Look below for the line that has "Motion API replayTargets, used". Set down the lines from there through the line that has "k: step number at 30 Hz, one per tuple", exactly as written.

*** Data supplied Section Begins ***

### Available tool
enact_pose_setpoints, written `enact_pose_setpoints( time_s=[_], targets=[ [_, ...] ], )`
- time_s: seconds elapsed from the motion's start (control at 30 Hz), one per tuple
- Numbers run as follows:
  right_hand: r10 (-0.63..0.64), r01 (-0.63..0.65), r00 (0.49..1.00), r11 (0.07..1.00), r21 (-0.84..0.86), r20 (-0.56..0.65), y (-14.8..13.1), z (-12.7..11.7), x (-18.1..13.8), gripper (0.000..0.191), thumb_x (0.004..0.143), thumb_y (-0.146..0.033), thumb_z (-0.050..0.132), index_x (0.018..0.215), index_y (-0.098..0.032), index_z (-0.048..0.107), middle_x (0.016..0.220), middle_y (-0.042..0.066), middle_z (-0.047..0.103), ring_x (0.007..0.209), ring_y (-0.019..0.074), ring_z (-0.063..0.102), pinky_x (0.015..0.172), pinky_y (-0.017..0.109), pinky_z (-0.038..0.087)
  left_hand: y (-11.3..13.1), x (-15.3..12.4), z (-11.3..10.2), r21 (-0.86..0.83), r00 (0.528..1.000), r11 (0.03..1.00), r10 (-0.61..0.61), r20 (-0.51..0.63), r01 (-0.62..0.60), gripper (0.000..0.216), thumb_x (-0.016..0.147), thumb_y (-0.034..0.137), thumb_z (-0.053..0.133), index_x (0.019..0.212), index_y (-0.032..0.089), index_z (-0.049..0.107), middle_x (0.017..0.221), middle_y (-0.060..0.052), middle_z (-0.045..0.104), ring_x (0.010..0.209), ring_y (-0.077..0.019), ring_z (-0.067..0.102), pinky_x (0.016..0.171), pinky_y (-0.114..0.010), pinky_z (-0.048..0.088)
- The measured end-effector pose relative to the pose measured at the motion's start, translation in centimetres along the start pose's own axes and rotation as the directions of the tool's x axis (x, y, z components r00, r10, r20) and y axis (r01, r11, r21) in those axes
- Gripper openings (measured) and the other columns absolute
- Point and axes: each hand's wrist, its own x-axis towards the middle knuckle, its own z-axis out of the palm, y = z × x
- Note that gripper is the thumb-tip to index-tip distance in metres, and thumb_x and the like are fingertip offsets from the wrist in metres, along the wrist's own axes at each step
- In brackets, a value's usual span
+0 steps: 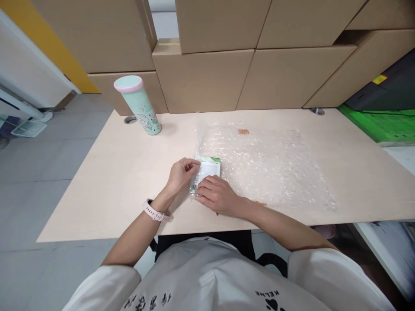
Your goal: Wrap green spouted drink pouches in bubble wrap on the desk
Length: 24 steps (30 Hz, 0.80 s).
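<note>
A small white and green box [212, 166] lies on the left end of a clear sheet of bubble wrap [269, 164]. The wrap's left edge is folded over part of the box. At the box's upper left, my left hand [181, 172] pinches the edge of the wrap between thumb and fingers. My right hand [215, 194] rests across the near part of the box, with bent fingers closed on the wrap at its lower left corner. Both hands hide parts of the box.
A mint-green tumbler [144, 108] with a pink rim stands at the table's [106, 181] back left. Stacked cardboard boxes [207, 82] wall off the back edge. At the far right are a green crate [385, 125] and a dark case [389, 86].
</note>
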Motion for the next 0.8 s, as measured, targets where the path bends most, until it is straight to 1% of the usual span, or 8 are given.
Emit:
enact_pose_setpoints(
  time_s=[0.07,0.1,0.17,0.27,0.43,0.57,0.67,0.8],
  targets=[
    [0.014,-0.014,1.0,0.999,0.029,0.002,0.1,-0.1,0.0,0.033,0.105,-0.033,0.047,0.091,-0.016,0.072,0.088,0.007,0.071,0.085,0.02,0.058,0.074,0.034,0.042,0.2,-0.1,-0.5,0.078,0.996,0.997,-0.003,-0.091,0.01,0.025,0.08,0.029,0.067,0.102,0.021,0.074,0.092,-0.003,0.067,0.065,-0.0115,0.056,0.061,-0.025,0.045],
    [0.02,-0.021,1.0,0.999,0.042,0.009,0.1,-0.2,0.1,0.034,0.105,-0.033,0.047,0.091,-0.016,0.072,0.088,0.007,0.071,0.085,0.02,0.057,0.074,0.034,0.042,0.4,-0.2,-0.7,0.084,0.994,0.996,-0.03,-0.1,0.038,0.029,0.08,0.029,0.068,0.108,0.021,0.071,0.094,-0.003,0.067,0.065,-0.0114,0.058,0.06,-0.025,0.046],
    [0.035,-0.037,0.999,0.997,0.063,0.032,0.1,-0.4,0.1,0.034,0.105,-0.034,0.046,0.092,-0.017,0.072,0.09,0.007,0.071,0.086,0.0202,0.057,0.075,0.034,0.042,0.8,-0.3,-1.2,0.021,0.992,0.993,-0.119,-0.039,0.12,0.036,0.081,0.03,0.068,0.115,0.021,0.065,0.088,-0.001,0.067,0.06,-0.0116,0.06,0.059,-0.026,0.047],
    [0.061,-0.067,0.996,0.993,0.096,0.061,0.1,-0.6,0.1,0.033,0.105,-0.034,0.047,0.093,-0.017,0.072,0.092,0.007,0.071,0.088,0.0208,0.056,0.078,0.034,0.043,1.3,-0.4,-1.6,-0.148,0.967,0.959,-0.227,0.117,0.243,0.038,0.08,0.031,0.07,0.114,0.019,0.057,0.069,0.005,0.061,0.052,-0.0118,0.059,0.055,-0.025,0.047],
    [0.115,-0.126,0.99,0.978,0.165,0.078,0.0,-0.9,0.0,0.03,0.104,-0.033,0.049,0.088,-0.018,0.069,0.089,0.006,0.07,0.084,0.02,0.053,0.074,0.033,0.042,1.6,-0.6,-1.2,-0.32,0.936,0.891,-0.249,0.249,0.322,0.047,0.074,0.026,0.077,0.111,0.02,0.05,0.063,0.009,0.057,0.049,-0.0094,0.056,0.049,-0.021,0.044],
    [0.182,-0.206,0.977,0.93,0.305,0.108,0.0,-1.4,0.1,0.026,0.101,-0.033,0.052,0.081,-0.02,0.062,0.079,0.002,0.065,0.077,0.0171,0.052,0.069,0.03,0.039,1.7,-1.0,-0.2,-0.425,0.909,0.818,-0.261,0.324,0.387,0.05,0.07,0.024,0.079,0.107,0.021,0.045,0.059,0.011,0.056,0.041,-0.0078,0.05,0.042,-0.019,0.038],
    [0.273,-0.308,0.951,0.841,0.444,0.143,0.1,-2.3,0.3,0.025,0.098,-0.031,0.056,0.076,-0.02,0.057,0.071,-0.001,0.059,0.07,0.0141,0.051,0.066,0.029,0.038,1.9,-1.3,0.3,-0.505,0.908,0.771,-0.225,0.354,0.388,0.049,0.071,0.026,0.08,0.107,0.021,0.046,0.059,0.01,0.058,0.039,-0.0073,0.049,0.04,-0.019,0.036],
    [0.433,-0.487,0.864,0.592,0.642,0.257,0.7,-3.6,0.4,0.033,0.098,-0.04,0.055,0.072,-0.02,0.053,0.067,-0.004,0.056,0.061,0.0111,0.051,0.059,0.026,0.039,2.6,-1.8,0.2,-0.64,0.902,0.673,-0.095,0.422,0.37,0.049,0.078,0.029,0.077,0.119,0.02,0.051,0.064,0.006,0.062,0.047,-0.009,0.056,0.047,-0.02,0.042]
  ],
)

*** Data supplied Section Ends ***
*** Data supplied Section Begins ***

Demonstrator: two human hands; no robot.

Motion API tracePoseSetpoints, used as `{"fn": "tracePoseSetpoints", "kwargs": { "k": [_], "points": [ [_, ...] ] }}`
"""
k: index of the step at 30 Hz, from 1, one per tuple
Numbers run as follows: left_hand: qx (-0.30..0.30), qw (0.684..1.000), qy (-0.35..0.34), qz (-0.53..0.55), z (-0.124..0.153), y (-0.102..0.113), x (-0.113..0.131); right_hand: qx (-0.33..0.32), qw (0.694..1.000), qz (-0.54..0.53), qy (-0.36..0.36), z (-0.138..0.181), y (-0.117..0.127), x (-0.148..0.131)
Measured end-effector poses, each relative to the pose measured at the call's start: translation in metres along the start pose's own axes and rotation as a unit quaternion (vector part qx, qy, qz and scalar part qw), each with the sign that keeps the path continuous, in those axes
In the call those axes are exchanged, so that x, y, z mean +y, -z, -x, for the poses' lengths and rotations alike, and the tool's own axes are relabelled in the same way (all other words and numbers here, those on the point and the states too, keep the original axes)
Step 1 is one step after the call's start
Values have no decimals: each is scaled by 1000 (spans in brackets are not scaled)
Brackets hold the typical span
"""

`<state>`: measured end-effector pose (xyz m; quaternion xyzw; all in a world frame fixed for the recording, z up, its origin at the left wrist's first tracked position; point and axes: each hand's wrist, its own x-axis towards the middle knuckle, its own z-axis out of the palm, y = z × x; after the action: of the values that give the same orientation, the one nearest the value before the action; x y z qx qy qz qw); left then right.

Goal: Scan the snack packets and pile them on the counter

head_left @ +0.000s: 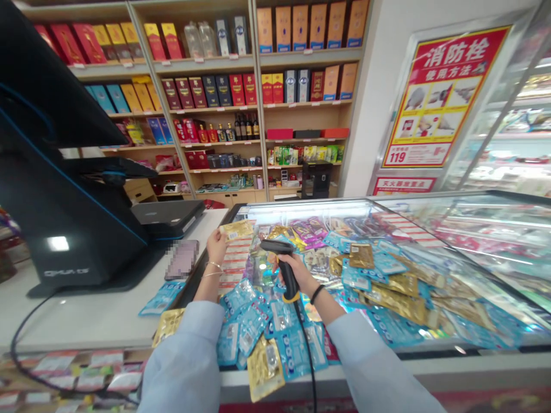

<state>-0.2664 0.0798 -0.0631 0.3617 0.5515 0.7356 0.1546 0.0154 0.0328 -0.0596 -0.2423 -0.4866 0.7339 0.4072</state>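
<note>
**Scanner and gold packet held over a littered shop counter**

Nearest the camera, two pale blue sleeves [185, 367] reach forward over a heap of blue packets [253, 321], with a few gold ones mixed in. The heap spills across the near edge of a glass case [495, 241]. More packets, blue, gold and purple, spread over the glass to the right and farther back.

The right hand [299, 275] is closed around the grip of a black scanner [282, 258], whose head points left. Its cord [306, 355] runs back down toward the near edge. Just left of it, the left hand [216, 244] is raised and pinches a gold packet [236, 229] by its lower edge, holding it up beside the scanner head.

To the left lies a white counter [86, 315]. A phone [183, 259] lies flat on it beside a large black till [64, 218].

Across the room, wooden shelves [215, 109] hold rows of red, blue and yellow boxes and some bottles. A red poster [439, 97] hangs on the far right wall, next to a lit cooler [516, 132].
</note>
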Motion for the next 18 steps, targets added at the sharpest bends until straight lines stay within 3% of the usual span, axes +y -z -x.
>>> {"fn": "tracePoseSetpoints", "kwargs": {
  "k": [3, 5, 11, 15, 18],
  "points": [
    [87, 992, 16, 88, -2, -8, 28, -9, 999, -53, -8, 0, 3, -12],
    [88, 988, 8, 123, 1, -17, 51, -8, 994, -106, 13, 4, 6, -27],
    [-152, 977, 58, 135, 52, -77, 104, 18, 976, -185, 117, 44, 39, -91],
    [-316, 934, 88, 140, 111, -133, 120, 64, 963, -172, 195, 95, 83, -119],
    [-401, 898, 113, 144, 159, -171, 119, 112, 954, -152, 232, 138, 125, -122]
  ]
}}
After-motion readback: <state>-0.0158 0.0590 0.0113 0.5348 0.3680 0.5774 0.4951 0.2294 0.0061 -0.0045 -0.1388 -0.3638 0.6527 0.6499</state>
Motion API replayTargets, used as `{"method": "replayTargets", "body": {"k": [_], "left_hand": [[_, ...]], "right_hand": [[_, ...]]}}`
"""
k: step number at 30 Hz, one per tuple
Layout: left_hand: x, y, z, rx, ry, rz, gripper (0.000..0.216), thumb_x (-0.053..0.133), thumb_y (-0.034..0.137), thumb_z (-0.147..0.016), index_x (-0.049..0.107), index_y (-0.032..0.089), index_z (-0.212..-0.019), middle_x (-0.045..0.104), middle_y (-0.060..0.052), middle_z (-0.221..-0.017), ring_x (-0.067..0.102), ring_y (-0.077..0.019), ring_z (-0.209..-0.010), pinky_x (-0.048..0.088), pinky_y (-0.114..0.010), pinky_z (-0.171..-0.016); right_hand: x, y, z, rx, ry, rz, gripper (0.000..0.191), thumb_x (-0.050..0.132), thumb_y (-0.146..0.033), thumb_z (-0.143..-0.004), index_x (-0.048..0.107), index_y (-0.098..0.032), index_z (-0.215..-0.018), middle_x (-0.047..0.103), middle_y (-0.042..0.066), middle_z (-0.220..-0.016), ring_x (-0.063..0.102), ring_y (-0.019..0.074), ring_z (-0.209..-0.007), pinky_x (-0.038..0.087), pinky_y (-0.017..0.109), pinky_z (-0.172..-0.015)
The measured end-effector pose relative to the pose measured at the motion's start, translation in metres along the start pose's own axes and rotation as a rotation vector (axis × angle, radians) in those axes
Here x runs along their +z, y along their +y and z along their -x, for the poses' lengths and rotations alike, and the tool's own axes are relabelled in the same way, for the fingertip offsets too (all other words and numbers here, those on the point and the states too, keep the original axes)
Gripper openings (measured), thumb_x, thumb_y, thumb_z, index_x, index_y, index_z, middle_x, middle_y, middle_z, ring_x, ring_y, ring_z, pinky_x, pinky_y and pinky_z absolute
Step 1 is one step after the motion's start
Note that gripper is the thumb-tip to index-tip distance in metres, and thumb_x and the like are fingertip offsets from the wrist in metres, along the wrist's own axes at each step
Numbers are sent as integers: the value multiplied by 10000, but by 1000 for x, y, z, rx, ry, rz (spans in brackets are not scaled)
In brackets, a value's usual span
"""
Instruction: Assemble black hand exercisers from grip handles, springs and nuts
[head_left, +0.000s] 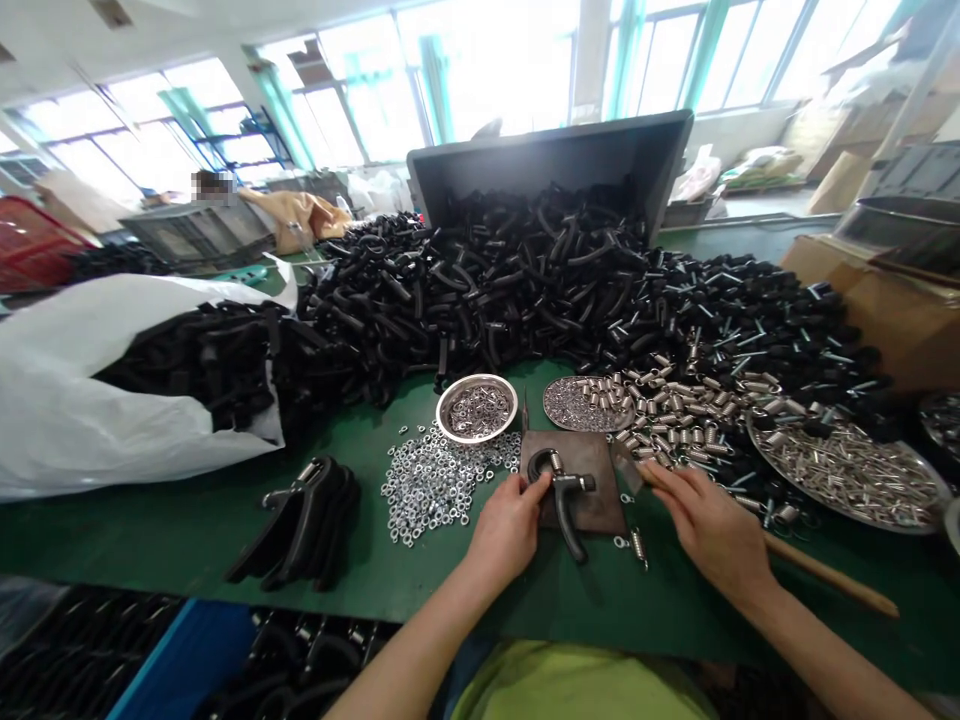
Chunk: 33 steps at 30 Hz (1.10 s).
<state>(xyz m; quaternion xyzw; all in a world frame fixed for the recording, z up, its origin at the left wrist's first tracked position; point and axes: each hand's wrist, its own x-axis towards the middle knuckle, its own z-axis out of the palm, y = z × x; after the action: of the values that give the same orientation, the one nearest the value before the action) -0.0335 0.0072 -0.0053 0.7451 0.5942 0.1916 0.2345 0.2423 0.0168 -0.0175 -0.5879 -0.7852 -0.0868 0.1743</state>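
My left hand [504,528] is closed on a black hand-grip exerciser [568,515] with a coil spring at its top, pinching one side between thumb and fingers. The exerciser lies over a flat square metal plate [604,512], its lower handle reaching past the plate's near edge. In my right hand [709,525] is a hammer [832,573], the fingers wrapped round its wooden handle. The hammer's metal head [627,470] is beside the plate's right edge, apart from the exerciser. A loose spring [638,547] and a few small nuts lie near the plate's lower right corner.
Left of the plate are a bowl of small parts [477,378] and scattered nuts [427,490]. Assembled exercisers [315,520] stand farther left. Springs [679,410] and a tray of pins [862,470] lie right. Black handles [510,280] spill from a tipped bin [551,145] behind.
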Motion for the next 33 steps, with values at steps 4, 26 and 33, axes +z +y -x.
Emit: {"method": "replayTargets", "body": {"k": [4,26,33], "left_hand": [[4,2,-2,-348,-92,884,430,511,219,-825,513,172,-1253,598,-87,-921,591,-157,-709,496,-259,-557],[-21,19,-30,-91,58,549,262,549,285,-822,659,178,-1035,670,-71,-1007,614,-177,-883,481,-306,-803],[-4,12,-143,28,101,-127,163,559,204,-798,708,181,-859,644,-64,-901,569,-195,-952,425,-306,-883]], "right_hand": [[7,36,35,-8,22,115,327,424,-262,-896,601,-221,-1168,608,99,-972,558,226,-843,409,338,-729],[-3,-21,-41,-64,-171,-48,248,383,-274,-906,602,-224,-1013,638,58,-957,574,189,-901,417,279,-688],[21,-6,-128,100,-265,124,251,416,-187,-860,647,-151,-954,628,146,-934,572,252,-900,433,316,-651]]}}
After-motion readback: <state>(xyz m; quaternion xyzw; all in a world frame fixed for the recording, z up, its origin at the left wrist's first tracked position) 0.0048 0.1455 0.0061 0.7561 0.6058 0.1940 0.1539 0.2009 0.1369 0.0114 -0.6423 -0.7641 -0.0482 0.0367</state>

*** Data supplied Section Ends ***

* **Solution for this task**:
Motion API replayTargets, used as `{"method": "replayTargets", "body": {"k": [_], "left_hand": [[_, ...]], "right_hand": [[_, ...]]}}`
"""
k: step number at 30 Hz, one per tuple

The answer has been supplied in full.